对多态对象成员的无效引用

假设我有两个类Foo和Bar继承接口Base，并希望将这些类的实例存储在类型为std::vector<std::unique_ptr<Base>>的向量中。Bar类型的对象应该存储对值的引用（在本场景中，该值是Foo类的成员）。从概念上讲，我想实现以下目标：

#include <iostream>
#include <memory>
#include <vector>
template<typename Type, typename ... Types>
std::unique_ptr<Type> make_unique(Types &&... arguments) {
    return std::unique_ptr<Type>(new Type(std::forward<Types>(arguments)...));
}
class Base {
public:
    virtual ~Base() = 0;
    virtual void execute() = 0;
};
Base::~Base() {
}
class Foo: public Base {
public:
    void execute() override {
        // Foo-specific implementation of execute(), may change value_
        value_ = 2;
    }
    const int & value() const { 
        return value_; 
    }
private:
    int value_;
};
class Bar: public Base {
public:
    Bar(const int &value) : value_(value) {}
    void execute() override {
        // Bar-specific implementation of execute(), uses current value_
        std::cout << value_ << std::endl;
    }
private:
    const int &value_; // Reference to a value, not necessarily from Foo
};
int main() {
    // Collection of base objects, possibly inside another object
    std::vector<std::unique_ptr<Base>> baseVector;
    baseVector.emplace_back(make_unique<Foo>());
    baseVector.emplace_back(make_unique<Bar>(
        dynamic_cast<Foo *>(baseVector.back().get())->value()));
    for (auto &base : baseVector)
        base->execute();
    return 0;
}

然而，dynamic_cast对我来说很臭（我知道我也可以使用static_cast，但我想这并没有好到哪里去）。

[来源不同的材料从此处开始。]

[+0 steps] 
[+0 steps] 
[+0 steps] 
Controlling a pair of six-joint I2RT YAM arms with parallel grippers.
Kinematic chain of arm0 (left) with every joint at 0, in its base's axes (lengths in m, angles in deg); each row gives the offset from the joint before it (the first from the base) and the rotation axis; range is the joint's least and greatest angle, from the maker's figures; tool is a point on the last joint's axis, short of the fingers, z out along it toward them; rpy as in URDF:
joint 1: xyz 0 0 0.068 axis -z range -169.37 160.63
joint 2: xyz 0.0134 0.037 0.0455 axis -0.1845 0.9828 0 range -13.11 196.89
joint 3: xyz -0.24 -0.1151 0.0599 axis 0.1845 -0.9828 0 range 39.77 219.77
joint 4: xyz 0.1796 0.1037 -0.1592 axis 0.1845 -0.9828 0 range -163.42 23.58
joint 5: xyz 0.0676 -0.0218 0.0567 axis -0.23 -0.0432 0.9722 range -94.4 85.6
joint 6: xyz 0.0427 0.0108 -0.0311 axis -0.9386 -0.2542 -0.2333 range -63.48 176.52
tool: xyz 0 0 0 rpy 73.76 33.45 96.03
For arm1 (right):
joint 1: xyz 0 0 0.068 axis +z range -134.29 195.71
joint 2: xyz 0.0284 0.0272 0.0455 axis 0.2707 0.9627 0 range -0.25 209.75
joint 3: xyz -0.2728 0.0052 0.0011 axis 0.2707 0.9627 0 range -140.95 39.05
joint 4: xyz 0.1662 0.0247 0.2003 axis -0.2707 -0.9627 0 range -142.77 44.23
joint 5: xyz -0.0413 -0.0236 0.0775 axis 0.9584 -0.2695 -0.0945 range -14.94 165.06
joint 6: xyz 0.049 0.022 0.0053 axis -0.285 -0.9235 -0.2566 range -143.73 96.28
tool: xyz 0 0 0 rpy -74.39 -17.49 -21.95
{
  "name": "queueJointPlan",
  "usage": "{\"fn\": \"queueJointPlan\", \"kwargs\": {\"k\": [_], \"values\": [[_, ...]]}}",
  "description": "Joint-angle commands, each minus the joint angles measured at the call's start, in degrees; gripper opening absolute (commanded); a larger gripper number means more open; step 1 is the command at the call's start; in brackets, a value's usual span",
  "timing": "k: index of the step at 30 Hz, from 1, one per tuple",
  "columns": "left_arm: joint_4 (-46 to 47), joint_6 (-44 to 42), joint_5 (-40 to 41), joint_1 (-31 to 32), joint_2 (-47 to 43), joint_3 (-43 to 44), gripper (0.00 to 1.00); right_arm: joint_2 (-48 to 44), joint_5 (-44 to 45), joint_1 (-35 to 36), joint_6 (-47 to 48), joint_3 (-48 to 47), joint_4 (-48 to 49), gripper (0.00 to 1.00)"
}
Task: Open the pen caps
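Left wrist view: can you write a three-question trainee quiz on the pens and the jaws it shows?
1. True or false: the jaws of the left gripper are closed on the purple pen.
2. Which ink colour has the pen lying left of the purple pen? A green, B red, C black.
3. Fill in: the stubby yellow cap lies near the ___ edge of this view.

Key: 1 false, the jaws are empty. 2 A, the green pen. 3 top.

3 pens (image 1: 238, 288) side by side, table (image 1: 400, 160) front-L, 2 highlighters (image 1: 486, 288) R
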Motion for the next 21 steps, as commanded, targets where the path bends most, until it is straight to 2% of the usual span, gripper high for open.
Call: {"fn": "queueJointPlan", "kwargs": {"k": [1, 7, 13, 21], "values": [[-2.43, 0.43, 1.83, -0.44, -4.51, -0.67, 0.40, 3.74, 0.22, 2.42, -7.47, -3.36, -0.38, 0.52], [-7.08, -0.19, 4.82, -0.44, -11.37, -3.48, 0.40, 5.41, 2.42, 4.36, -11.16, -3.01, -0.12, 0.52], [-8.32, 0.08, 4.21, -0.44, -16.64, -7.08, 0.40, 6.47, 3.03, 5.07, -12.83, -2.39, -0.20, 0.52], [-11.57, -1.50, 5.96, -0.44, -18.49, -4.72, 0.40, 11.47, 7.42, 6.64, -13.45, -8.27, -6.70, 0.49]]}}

避免dynamic_cast的另一种选择是将Foo类更改为类似

class Foo: public Base {
public:
    Foo() : value_(new int()) {}
    void execute() override {
        // Foo-specific implementation of execute(), may change value_
        *value_ = 2;
    }
    const int & value() const { 
        return *value_; 
    }
private:
    std::unique_ptr<int> value_;
};

然后做

int main() {
    // Collection of base objects, possibly inside another object
    std::vector<std::unique_ptr<Base>> baseVector;
    auto foo = make_unique<Foo>();
    auto *fooPtr = foo.get();
    baseVector.emplace_back(std::move(foo));
    baseVector.emplace_back(make_unique<Bar>(fooPtr->value()));
    for (auto &base : baseVector)
        base->execute();
    return 0;
}

但这似乎也不是很优雅。如何以适当的方式处理此类情况？